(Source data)
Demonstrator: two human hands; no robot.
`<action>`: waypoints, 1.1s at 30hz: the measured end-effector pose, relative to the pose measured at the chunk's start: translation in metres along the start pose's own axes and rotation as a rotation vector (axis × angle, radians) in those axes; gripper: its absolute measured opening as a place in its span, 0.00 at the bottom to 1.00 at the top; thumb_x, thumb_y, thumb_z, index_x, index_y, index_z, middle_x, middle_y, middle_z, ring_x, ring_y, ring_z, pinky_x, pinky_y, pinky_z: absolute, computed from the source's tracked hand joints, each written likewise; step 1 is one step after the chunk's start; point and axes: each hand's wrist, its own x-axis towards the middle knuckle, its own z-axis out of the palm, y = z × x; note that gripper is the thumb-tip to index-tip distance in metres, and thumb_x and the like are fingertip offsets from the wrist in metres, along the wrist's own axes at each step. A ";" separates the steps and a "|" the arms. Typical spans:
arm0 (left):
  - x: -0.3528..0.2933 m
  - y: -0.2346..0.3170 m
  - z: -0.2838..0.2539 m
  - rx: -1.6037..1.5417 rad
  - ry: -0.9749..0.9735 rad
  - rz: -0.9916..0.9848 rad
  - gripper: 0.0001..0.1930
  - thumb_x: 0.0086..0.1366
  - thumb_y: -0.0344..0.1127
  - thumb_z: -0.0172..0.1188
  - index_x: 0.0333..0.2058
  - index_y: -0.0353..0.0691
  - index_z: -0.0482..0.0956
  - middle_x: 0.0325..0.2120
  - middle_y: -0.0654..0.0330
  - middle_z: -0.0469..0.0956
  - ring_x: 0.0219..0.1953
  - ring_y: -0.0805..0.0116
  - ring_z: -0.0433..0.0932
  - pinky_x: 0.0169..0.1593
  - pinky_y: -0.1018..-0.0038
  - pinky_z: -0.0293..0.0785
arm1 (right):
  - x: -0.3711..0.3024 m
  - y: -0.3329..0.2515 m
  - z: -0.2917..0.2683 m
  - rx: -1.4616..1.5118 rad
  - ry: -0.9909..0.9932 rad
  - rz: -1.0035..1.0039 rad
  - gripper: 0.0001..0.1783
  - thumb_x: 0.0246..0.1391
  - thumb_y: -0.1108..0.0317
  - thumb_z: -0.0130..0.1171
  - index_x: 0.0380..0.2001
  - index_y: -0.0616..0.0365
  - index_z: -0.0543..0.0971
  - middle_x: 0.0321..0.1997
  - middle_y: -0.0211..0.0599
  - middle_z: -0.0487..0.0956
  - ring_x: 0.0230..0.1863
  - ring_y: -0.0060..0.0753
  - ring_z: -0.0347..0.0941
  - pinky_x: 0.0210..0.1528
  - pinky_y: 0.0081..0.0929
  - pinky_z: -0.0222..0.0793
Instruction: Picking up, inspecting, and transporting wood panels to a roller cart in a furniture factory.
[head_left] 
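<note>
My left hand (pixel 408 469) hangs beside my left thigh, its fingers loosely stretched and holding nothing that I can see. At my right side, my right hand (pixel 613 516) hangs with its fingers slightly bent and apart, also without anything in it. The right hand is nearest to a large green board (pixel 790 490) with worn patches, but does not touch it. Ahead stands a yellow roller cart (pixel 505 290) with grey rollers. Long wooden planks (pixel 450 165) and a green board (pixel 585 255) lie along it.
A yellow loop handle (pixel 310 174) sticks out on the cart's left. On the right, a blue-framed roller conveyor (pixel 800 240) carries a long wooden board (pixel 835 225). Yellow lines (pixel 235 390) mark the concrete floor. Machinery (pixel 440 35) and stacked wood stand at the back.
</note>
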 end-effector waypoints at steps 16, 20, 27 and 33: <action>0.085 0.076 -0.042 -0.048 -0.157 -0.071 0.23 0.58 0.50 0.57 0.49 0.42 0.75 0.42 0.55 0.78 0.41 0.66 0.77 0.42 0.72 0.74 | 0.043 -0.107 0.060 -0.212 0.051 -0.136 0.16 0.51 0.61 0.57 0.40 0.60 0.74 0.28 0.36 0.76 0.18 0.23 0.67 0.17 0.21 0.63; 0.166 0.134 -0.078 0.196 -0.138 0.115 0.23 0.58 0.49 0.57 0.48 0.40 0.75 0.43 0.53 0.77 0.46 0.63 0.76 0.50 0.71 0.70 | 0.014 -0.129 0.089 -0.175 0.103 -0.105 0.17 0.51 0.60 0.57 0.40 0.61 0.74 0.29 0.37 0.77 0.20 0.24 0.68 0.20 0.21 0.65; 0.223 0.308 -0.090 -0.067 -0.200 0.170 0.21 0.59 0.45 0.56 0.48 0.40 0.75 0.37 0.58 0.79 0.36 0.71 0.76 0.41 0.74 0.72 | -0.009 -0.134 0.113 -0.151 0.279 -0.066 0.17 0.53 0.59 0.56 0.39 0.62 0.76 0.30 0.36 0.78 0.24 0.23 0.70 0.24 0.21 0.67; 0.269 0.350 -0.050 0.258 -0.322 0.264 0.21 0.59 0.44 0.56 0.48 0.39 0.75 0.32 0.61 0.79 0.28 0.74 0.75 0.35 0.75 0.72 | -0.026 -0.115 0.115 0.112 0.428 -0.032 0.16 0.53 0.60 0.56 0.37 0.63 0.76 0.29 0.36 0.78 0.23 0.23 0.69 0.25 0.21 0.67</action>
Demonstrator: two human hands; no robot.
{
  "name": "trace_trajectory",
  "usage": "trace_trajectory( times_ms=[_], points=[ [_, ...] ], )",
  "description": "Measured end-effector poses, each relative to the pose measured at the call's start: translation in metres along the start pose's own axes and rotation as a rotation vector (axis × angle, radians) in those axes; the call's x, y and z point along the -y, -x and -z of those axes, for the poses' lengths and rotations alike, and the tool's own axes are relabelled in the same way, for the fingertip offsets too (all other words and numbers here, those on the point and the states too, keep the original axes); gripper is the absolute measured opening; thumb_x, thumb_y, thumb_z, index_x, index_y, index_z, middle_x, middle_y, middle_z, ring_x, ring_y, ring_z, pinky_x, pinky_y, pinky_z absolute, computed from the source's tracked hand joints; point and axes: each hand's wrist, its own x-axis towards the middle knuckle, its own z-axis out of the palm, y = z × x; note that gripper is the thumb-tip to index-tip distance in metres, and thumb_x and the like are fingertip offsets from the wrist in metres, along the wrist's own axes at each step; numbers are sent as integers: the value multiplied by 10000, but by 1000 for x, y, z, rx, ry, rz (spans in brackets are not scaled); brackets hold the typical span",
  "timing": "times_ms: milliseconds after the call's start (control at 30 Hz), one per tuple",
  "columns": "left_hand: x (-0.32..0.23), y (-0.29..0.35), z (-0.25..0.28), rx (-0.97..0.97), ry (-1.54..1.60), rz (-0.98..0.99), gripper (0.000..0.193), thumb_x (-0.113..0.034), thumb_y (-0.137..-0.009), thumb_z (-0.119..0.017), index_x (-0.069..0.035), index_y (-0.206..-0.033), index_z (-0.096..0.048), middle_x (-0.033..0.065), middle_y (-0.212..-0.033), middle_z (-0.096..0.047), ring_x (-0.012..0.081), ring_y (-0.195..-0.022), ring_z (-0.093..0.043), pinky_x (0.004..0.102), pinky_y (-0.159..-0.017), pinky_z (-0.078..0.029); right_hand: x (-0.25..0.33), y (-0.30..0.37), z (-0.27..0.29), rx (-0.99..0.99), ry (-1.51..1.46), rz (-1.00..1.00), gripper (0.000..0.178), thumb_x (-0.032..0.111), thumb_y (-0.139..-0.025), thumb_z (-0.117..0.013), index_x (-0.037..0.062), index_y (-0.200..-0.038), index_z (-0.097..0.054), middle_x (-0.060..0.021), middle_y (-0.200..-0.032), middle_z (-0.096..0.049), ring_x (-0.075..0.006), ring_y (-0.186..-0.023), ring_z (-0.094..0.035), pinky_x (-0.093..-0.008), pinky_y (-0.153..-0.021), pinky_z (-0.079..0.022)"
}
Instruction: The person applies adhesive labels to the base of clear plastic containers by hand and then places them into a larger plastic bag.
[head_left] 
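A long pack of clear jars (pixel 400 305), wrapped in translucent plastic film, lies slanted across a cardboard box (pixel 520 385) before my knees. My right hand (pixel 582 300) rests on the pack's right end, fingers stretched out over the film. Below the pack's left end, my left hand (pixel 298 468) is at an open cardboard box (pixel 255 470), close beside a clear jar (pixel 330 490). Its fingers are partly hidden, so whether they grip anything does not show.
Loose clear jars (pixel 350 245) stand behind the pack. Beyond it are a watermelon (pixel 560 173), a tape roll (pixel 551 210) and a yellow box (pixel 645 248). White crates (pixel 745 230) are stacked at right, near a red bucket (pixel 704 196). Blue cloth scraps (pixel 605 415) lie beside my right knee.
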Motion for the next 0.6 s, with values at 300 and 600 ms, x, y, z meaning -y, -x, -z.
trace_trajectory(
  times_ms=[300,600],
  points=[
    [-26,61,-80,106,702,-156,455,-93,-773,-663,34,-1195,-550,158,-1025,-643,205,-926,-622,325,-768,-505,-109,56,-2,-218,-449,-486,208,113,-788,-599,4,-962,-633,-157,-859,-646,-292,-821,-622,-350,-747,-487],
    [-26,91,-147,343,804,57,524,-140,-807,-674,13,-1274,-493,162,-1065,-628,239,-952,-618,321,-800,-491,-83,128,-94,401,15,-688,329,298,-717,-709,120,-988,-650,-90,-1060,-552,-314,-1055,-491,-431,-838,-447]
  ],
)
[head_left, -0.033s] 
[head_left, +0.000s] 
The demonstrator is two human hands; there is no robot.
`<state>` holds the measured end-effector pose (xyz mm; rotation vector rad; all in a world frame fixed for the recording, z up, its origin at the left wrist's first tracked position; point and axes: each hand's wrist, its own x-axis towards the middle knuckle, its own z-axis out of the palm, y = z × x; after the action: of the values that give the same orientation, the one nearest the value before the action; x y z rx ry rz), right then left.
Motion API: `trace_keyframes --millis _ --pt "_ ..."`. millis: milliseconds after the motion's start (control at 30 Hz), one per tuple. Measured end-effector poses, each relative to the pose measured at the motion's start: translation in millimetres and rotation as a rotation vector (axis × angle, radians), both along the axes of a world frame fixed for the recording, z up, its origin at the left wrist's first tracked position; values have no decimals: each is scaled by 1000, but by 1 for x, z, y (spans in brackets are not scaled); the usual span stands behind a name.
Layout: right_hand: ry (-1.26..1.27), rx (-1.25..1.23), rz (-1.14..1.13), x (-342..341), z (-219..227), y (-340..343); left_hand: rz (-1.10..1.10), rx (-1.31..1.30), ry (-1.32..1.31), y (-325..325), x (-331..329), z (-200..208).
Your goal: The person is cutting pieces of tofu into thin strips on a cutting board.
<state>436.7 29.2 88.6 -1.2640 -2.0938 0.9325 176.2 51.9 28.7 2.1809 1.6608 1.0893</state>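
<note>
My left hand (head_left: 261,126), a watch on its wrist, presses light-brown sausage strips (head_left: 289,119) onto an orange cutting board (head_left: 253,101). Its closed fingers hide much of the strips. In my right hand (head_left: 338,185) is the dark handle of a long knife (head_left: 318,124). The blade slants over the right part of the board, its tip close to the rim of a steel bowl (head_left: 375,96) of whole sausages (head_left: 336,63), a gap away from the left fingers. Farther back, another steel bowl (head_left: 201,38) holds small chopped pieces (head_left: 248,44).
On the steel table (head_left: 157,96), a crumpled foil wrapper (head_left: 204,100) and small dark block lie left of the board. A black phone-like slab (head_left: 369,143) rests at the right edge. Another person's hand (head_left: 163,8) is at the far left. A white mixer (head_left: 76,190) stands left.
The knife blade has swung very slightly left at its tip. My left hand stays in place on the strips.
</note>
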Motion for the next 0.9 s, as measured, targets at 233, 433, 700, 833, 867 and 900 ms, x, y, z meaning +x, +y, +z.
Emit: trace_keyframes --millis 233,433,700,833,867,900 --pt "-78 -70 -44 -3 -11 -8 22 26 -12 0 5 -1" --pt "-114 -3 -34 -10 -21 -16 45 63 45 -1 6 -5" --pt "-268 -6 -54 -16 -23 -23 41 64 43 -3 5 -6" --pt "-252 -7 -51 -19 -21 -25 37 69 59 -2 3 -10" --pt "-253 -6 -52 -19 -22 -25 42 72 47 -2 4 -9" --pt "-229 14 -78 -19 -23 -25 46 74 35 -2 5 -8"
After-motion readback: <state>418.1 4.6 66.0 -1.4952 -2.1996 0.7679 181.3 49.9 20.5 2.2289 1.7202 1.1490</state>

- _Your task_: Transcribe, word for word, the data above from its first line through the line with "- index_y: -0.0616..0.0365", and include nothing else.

- _Solved problem_:
Demonstrator: two human hands; no robot.
`<action>`: waypoints, 1.1s at 30hz: the measured end-effector pose, relative to the pose measured at the chunk's start: translation in metres along the start pose's own axes and rotation as a rotation vector (axis × angle, radians) in those axes; gripper: its absolute measured opening as a place in its span, 0.00 at the bottom to 1.00 at the top; thumb_x, thumb_y, thumb_z, index_x, index_y, index_z, middle_x, middle_y, middle_z, ring_x, ring_y, ring_z, pinky_x, pinky_y, pinky_z: absolute, computed from the source's tracked hand joints, each written likewise; step 1 is one step after the chunk's start; point and axes: each hand's wrist, its own x-axis towards the middle knuckle, its own z-axis out of the palm, y = z × x; note that gripper is the thumb-tip to index-tip distance in metres, and thumb_x and the like are fingertip offsets from the wrist in metres, along the wrist's own axes at each step. A ";" separates the steps and a "|" the arms. Typical spans:
arm0 (left):
  - x: -0.3528..0.2933 m
  - y: -0.2346..0.3170 m
  - z: -0.2838..0.2539 m
  - rx: -1.6037..1.5417 rad
  - ry: -0.9749..0.9735 rad
  - rz: -0.9916..0.9848 rad
  - gripper: 0.0001..0.1930
  - thumb_x: 0.0086..0.1366
  - thumb_y: -0.0344..0.1127
  - thumb_z: -0.0172..0.1188
  - index_x: 0.0333..0.2058
  - index_y: -0.0353..0.0691
  - index_z: -0.0482..0.0956
  - middle_x: 0.0325..0.2120
  - middle_y: -0.0654..0.0330
  - middle_z: -0.0469..0.0956
  - ring_x: 0.0219..0.1953
  - ring_y: -0.0805..0.0116
  - ring_z: -0.0433..0.0932
  - pinky_x: 0.0169..0.1593
  - pinky_y: -0.1018..-0.0038
  - pinky_z: -0.0293..0.0785
arm1 (right):
  - x: -0.3711..0.3024 m
  - y: -0.3329..0.2515 m
  - z: -0.2917..0.2683 m
  - rx: -1.4616..1.5118 rad
  - ry: -0.9909..0.9932 rad
  - rz: -1.0035..1.0039 rad
  - gripper: 0.0001..0.1783
  - thumb_x: 0.0246..0.1391
  - thumb_y: -0.1108..0.0317
  - thumb_z: -0.0130..0.1171
  - index_x: 0.0380..0.2001
  - index_y: -0.0616..0.0365

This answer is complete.